Folksonomic systems may benefit from alignment with controlled vocabularies, especially where there is a strong ontological basis for the vocabulary—in geographic names or time periods, for example. However, Shirky (2005) points out that the classification of even something so concrete as geographic locations may be seen very differently by users, and so tagging practices may not line up precisely with a chosen controlled vocabulary.

A system such as LibraryThing, focusing on books, can benefit from observations of the practices of bibliographic description, especially in how cataloging data is shared and customized for local use. It might be beneficial, for example, to segregate personal tags and social tags (or perhaps container tags and content tags are clearer terms), keeping such tags as “read” and “signed” separate from “science fiction” and “politics”.

Further comparison and contrast of folksonomies and controlled vocabularies will no doubt be instructive as folksonomies continue to increase in popularity.

References

Blachly, Abby (2006). “Tagging meets Subject Headings” in Thing-ology Blog, May 14, 2006.

Jacob, Elin K. (2004). “Classification and categorization: a difference that makes a difference.” Library Trends 52(3): 515–540.

LibraryThing Zeitgeist (2006). Retrieved July 26, 2006.

Mathes, Adam (2004). “Folksonomies—Cooperative Classification and Communication Through Shared Metadata.”

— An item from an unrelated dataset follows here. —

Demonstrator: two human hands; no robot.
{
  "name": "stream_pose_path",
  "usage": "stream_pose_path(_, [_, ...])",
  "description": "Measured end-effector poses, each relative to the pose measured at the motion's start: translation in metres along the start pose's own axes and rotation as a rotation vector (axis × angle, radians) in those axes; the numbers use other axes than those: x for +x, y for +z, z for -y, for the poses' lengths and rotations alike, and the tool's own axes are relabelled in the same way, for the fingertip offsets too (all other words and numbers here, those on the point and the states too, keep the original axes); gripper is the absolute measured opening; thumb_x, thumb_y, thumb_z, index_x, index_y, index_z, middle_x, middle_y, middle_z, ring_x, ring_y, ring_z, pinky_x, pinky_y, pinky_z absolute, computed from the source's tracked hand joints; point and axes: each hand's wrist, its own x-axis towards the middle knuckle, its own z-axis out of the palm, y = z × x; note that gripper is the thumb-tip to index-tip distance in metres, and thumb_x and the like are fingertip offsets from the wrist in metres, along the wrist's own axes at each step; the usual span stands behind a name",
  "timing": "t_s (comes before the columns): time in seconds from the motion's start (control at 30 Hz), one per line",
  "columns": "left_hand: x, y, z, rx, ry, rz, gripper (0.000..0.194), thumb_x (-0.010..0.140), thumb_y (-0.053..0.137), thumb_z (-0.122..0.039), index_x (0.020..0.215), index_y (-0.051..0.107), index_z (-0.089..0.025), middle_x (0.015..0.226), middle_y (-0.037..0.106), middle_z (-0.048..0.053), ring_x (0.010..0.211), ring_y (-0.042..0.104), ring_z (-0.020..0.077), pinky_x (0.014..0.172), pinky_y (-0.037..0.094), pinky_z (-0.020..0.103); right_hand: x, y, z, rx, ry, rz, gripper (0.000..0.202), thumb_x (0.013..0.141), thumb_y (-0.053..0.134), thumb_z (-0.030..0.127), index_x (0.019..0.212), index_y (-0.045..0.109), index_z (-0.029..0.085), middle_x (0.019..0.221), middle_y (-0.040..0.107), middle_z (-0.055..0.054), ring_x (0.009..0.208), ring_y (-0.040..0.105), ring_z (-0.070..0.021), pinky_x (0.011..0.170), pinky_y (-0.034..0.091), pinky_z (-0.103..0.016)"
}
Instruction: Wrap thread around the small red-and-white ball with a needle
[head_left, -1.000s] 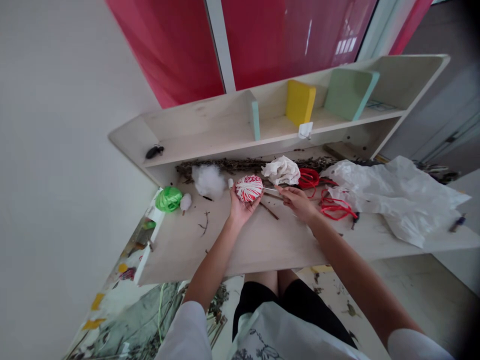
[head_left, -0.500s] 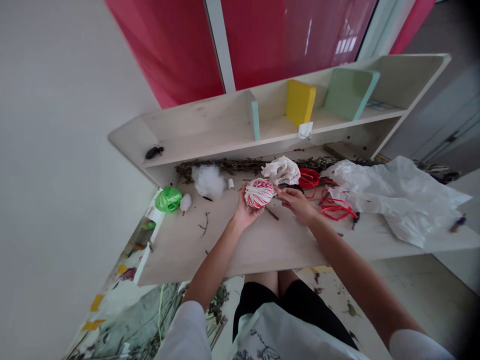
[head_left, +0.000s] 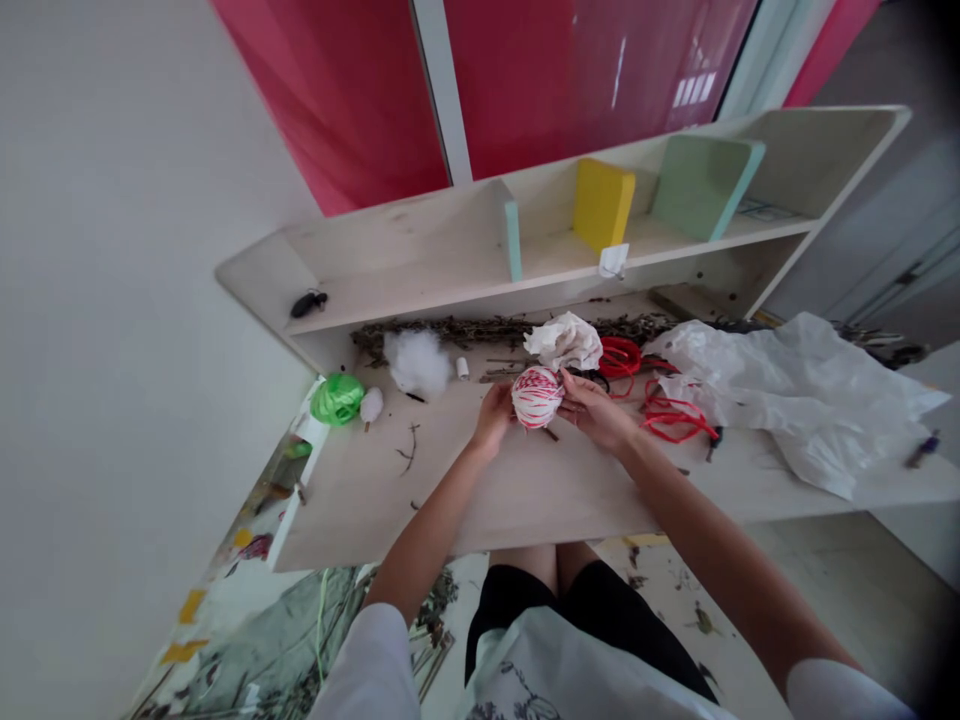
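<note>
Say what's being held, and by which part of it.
A red-and-white wound ball, by its opposite sides: left grip at its left, right grip at its right.

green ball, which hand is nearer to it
Left. The left hand is right of the green ball; the right hand is farther right, past the red-and-white ball.

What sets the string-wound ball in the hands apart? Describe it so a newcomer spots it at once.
Start at the pale desk below the shelf. Near its middle, the left hand and right hand hold a round, string-wound ball between them. Its mixed red and white strands set it apart from the green ball at the desk's left end and the crumpled white wad just behind.
</note>
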Motion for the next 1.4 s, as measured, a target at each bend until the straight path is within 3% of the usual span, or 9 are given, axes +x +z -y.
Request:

Merholz, Peter (2005). “Mob indexing? Folk categorization? Social tagging?” in Peterme.com, January 3, 2005.

Shirky, Clay (2005). “Ontology is Overrated: Categories, Links, and Tags.”

Smith, Gene (2004). “Folksonomy: social classification” in Atomiq, August 3, 2004.

Spalding, Tim (2005a). “New: Tag pages and related tags” in LibraryThing Blog, November 6, 2005.

Spalding, Tim (2005b). “Combining tags (heresy!)” in LibraryThing Blog, December 18, 2005.

Spiteri, Louise (2005). “Controlled Vocabularies and Folksonomies.” (pdf) Presentation at Canadian Metadata Forum, Ottawa, ON, September 27, 2005.

Udell, Jon (2004). “Collaborative Knowledge Gardening” in InfoWorld, August 20, 2004.

Vander Wal, Thomas (2005). “Folksonomy Definition and Wikipedia” in Off the Top, November 2, 2005.

Voss, Jakob (2006). “Collaborative Thesaurus Tagging the Wikipedia Way.”